Problem to work on:
Only the lines from the top of the listing below through the line containing "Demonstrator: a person" should be output, exactly and with no pictures.
====================
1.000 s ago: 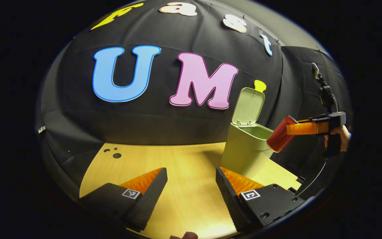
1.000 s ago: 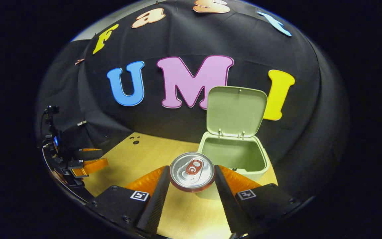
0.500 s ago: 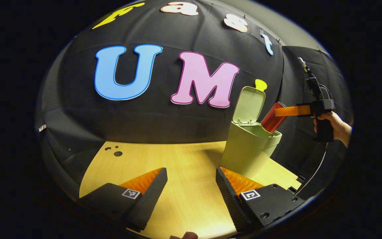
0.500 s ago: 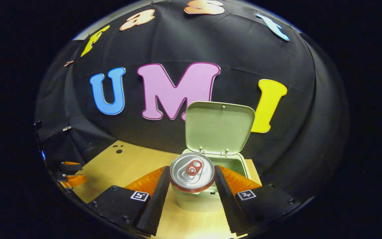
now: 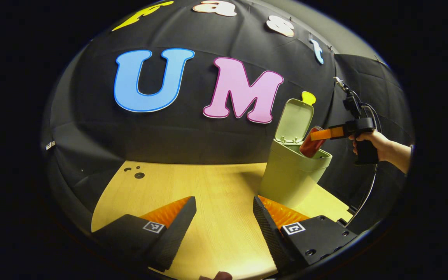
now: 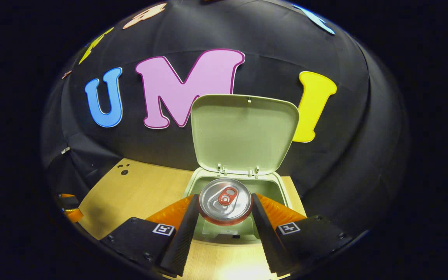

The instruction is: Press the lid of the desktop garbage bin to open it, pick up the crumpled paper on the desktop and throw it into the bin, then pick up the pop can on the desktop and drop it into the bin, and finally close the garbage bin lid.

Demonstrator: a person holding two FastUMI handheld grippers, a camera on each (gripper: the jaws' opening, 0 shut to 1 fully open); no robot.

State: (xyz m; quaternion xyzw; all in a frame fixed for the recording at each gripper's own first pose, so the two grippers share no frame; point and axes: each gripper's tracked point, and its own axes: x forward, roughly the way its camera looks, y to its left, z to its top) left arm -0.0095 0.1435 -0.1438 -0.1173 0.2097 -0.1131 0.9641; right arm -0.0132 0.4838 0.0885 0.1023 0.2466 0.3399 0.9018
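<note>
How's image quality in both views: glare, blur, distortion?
Left gripper view: strong fisheye bend, table edge curves; bright patch on the wood by the fingers; bin and can small but sharp. Right gripper view: can top crisp with mild sheen, open lid evenly lit, hot spot on the near table edge.

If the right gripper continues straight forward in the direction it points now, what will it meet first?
Probably the inside of the open bin. The right gripper, shut on the can, points down into the opening, as the left gripper view also shows. The raised lid stands just behind; depth is unclear, so it may meet that instead.
</note>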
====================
Written response:
1.000 s ago: 
1.000 s ago: 
0.500 s ago: 
0.500 s ago: 
now: 
now: 

The instruction is: Press the lid of the desktop garbage bin to open it, pick up the crumpled paper on the desktop and throw it into the bin, then pick up the pop can on the desktop and drop it into the bin, and finally close the garbage bin lid.

Demonstrator: a person holding two FastUMI handheld grippers, a camera on each (gripper: the jaws' opening, 0 shut to 1 fully open); no robot.

Nothing else is left to add to this answer.